§ TASK REQUIREMENTS:
For the data below, retype word for word the lines from the one containing "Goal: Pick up" through the one containing "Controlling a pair"; drop the pictures.

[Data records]
BEGIN

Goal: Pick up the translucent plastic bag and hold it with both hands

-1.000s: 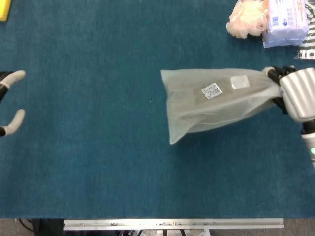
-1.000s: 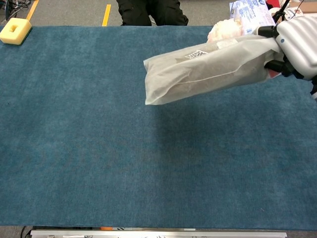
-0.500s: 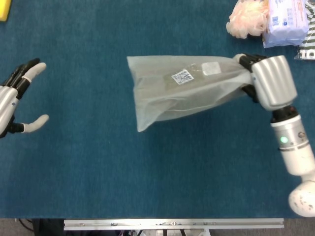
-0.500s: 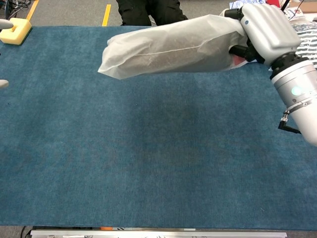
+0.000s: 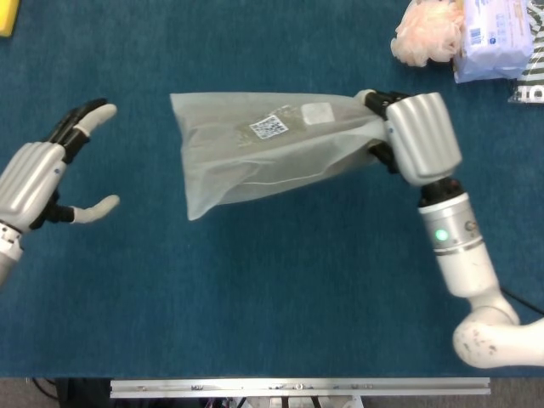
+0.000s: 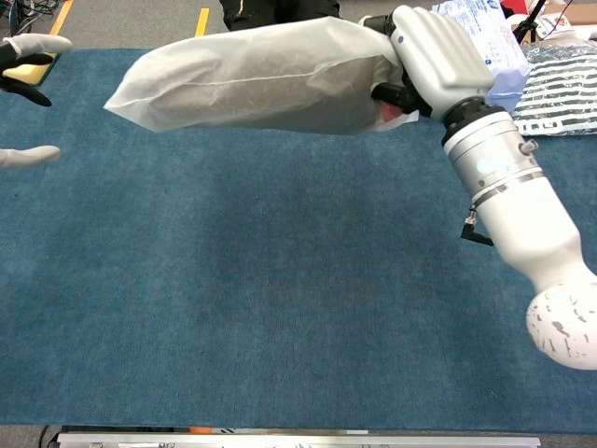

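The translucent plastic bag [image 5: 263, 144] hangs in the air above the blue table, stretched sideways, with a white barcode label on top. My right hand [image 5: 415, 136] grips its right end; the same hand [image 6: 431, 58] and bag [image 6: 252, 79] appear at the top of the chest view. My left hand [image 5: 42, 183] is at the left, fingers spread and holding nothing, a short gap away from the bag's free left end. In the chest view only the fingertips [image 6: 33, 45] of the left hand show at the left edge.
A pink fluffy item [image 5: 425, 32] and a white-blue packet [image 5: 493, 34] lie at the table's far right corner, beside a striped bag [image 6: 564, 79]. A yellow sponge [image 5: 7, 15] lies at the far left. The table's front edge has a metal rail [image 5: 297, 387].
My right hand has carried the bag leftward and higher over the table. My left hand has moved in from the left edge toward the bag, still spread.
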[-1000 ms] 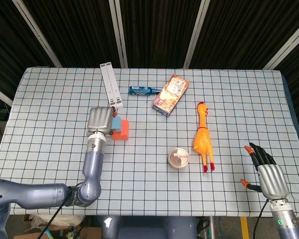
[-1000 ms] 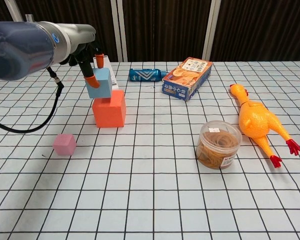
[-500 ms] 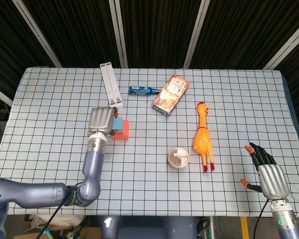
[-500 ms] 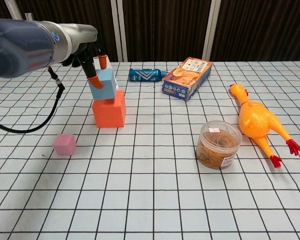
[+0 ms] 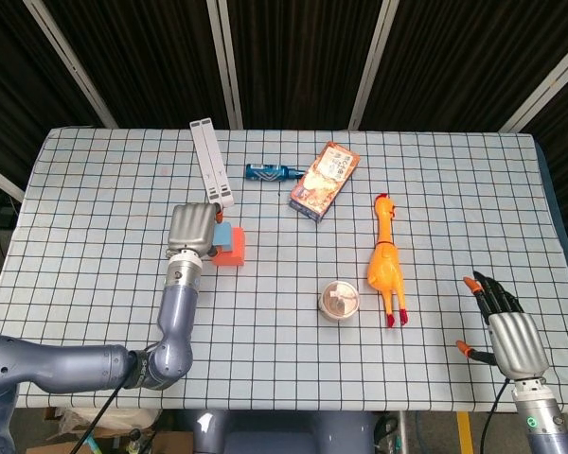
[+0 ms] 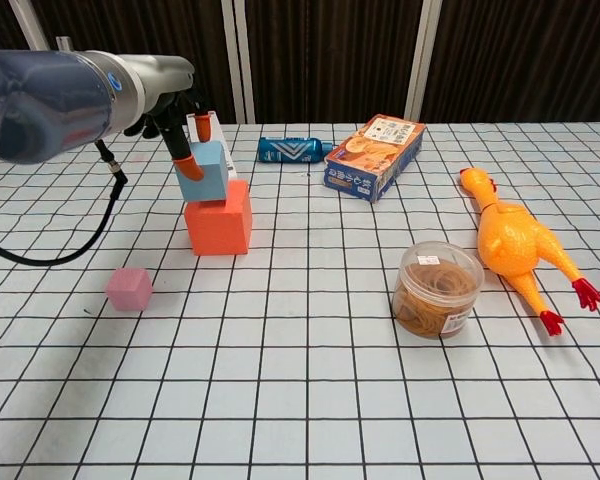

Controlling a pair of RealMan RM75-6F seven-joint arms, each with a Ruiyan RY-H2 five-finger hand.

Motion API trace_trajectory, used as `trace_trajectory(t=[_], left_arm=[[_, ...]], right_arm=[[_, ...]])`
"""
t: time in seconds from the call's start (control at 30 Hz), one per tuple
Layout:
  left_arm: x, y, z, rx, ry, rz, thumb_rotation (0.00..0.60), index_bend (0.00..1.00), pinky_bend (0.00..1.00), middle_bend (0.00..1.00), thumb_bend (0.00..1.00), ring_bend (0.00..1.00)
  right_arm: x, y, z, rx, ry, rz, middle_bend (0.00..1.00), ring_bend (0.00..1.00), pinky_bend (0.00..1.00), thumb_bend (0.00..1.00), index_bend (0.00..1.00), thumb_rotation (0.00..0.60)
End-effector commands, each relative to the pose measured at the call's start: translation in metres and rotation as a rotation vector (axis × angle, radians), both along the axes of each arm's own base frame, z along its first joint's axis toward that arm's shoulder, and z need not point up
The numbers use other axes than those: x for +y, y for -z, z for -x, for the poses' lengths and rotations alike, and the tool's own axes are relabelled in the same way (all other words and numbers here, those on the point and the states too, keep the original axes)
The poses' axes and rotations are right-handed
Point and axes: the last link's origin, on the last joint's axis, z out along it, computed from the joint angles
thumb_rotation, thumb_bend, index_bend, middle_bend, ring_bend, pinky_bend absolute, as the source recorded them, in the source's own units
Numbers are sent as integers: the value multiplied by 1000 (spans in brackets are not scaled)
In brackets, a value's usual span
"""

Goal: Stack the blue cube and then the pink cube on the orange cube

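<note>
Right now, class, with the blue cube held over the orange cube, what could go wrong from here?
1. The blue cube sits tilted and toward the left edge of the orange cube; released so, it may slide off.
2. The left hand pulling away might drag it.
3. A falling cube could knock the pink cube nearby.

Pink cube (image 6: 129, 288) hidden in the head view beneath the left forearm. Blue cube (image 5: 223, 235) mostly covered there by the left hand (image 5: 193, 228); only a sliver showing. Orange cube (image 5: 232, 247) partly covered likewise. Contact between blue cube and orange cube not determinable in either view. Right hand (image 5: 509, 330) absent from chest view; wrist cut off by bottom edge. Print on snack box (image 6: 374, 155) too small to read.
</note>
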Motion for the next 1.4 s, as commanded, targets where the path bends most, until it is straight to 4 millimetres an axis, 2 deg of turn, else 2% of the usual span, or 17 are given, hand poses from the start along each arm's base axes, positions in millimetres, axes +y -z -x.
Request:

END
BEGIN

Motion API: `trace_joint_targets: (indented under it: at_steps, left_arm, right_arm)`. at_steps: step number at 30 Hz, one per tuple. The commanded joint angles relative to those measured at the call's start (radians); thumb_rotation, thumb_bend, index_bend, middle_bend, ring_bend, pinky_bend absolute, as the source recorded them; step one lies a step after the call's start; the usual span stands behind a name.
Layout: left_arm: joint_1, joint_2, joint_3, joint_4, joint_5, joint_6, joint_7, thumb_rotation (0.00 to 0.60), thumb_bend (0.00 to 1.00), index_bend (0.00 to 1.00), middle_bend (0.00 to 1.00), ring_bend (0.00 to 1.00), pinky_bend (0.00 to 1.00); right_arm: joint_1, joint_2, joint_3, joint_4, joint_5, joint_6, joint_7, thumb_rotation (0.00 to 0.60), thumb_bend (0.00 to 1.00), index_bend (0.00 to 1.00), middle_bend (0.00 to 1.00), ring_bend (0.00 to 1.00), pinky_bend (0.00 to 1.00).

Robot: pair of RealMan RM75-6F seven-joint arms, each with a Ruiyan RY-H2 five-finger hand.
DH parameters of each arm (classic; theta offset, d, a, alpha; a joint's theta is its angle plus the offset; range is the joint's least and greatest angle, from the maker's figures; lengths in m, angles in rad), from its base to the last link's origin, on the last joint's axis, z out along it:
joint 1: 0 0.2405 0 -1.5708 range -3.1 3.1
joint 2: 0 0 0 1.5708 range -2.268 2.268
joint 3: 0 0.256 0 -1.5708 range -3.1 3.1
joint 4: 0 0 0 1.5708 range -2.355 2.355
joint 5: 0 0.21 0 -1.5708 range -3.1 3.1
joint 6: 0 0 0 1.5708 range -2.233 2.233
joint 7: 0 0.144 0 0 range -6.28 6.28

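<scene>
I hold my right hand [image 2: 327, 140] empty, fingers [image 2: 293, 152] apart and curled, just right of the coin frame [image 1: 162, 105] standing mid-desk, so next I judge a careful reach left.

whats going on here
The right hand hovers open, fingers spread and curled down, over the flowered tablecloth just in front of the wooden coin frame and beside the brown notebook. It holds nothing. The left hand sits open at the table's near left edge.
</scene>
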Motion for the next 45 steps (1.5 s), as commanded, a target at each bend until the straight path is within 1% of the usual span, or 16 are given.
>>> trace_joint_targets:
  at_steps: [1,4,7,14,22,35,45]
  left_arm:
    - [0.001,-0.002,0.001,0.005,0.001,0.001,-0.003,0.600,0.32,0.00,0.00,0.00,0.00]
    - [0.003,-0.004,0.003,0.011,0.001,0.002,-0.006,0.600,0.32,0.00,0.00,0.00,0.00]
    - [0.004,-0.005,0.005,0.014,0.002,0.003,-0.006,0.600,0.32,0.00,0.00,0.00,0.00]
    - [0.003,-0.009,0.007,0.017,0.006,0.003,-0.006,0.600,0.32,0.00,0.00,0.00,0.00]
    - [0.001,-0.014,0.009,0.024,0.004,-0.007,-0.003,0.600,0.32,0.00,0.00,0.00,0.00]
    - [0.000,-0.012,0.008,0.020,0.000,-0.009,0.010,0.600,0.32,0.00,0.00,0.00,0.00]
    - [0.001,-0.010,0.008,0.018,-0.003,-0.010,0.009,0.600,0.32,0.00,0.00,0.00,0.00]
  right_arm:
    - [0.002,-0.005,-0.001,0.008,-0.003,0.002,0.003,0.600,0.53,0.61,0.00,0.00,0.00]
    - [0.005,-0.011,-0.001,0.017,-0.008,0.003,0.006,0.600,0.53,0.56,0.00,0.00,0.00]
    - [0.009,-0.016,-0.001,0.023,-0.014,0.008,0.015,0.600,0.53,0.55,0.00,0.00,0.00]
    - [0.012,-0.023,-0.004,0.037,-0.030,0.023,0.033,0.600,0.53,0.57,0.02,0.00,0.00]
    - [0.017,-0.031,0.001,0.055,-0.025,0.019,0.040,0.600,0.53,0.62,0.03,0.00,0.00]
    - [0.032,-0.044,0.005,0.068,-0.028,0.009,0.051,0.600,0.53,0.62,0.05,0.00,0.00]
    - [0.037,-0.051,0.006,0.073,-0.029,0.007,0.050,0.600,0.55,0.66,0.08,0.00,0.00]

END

§ ANSWER FOR THE TASK:
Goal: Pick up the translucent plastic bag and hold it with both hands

-1.000s: 
-1.000s: 
-0.500s: 
-0.500s: 
+0.000s: 
+0.000s: 

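The translucent plastic bag [image 5: 263, 144] hangs in the air above the blue table, stretched sideways, with a white barcode label on top. My right hand [image 5: 415, 136] grips its right end; the same hand [image 6: 431, 58] and bag [image 6: 252, 79] appear at the top of the chest view. My left hand [image 5: 42, 183] is at the left, fingers spread and holding nothing, a short gap away from the bag's free left end. In the chest view only the fingertips [image 6: 33, 45] of the left hand show at the left edge.
A pink fluffy item [image 5: 425, 32] and a white-blue packet [image 5: 493, 34] lie at the table's far right corner, beside a striped bag [image 6: 564, 79]. A yellow sponge [image 5: 7, 15] lies at the far left. The table's front edge has a metal rail [image 5: 297, 387].
My right hand has carried the bag leftward and higher over the table. My left hand has moved in from the left edge toward the bag, still spread.
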[-1000 ms] 
[-1000 ms] 
[-500 ms] 
[-500 ms] 
[+0 ms] 
[+0 ms] 

Controlling a pair of RealMan RM75-6F seven-joint arms, each with a Ruiyan RY-H2 five-finger hand.

This exercise requires no additional output.